Особенно удивило, что сами собой вывелись представители нетрадиционных сексуальных влечений, геи и лесбиянки, исчезли левши и дебилы. Что-то изменилось в природе, благотворно для выращенного ею человеческого существа, исчезли ошибки в генах. Исправилась природа человека!

Я плыл на волнах, из которых самопроизвольно выплывали нечеткие картины или мысли, записи догадок из дневника, видимо, тех мыслей, что никак не мог сформулировать. Или это следы споров с кем-то. Мелькали флегматичные граждане мира, для которых потеряли значение границы стран и гонения на гастарбайтеров. Толпы космополитичного населения мира… Видел бородатые лица религиозных деятелей, крестивших у амвона смиренно наклонивших головы руководителей, – это было братское объединение государства и религии, возродившее в стране подлинную нравственность… Совет мирового народного фронта (удивило – против кого тогда фронт?)… Спорили холеные политологи об оставшихся неразрешимых проблемах: как остановить неумолимое наращивание потребления – от нефти до хлеба, агрессию стран-изгоев, с которыми мир еще не может справиться?..
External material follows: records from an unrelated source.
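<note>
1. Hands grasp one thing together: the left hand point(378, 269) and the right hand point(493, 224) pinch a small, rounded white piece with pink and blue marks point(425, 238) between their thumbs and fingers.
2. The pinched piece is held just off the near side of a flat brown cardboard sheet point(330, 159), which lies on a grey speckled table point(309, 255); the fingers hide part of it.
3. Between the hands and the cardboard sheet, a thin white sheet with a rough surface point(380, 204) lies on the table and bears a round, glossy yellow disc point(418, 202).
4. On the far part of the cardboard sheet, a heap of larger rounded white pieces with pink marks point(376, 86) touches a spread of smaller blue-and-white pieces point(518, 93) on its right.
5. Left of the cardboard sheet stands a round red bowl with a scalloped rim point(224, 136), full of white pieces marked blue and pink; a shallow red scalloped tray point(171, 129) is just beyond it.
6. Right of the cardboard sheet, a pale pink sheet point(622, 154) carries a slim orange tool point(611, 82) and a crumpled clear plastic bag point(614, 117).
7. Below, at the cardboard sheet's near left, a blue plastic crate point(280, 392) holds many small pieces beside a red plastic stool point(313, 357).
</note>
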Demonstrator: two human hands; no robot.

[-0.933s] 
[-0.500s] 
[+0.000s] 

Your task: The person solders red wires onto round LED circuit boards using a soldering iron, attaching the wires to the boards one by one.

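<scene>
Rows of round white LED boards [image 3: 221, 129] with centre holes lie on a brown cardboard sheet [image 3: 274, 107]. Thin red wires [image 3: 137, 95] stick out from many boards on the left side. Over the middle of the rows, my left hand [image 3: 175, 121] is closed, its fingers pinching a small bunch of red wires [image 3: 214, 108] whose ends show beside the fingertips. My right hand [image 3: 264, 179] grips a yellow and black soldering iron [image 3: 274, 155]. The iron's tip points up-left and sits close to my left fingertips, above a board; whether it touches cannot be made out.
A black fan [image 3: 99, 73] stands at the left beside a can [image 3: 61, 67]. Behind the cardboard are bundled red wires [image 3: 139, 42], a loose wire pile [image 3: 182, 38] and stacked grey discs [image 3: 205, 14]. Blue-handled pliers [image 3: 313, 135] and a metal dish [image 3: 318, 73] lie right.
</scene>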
Но какая-то заноза сидела во мне. Было невыносимо думать, что мои друзья томятся где-то в темницах. Ждет ли меня прекрасная Аспазия? Она раздвоилась с Ильдикой.

И захотелось обратно. Туда, где еще можно что-то изменить. Вспыхнуло ласковое пламя, зарождающаяся энергия, не зависимая от исторических или природных катаклизмов, а от чего-то совсем другого, бифуркация которого может возникнуть из такой мелочи, как наш футурополис, в переполненной напряженности вселенной.

Я пробудился, ощутив холодную ломоту в затылке.

В небе появился огненный диск «тарелки», приблизился своим четким кишечным дном электронной платы и ослепил тюремщиков. Они повалились на колени в молитве о спасении, и потом бросились врассыпную.

Отрадный человеческий голос сверху сказал:

– Привет тебе, брат! Ну, как, готов? Тебя ждет родина.